The existence of hot, accreted gaseous coronae around massive galaxies is a long-standing central prediction of galaxy formation models in the ΛCDM cosmology. While observations now confirm that extraplanar hot gas is present around late-type galaxies, the origin of the gas is uncertain with suggestions that galactic feedback could be the dominant source of energy powering the emission. We investigate the origin and X-ray properties of the hot gas that surrounds galaxies of halo mass, $(10^{11}\!-\!10^{14}) \, \mathrm{M}_\odot$, in the cosmological hydrodynamical EAGLE simulations. We find that the central X-ray emission, ≤0.10R_vir, of haloes of mass $\le 10^{13} \, \mathrm{M}_\odot$ originates from gas heated by supernovae (SNe). However, beyond this region, a quasi-hydrostatic, accreted atmosphere dominates the X-ray emission in haloes of mass $\ge 10^{12} \, \mathrm{M}_\odot$. We predict that a dependence on halo mass of the hot gas to dark matter mass fraction can significantly change the slope of the L_X-M_vir relation (which is typically assumed to be 4/3 for clusters) and we derive the scaling law appropriate to this case.

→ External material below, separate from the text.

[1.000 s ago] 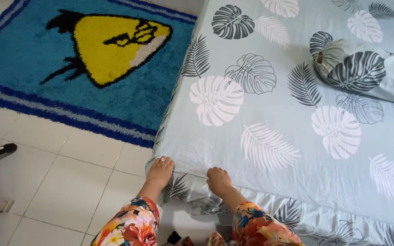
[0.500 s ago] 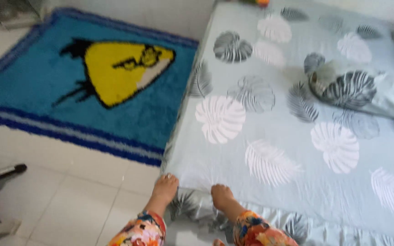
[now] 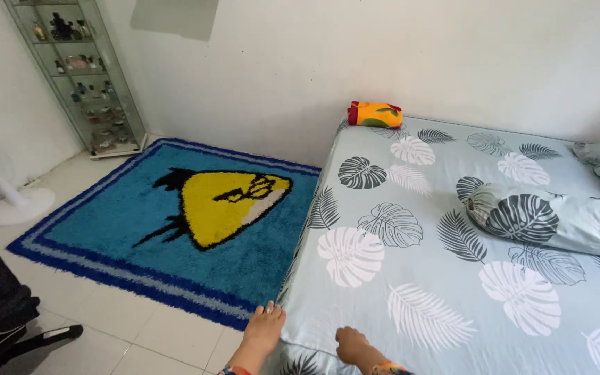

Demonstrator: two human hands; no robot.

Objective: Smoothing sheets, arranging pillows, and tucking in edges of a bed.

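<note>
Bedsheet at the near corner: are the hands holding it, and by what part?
Both hands are on the leaf-print bedsheet at its near edge: left hand at the mattress corner, right hand beside it. Whether the fingers actually pinch fabric cannot be told.

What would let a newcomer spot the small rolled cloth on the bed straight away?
Start at the mattress with the pale grey leaf-print sheet on the right of the room, and follow it to its far corner against the white wall. There lies a small rolled orange-yellow cloth with red ends. Unlike the bolster pillow, which matches the sheet, it is brightly coloured.
</note>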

As the gas fraction in haloes increases with halo mass, we find a steeper slope for the L_X-M_vir in lower mass haloes, $\le 10^{14} \, \mathrm{M}_\odot$. This varying gas fraction is driven by active galactic nuclei feedback. We also identify the physical origin of the so-called 'missing feedback' problem, the apparently low X-ray luminosities observed from high star-forming, low-mass galaxies. This is explained by the ejection of SNe-heated gas from the central regions of the halo.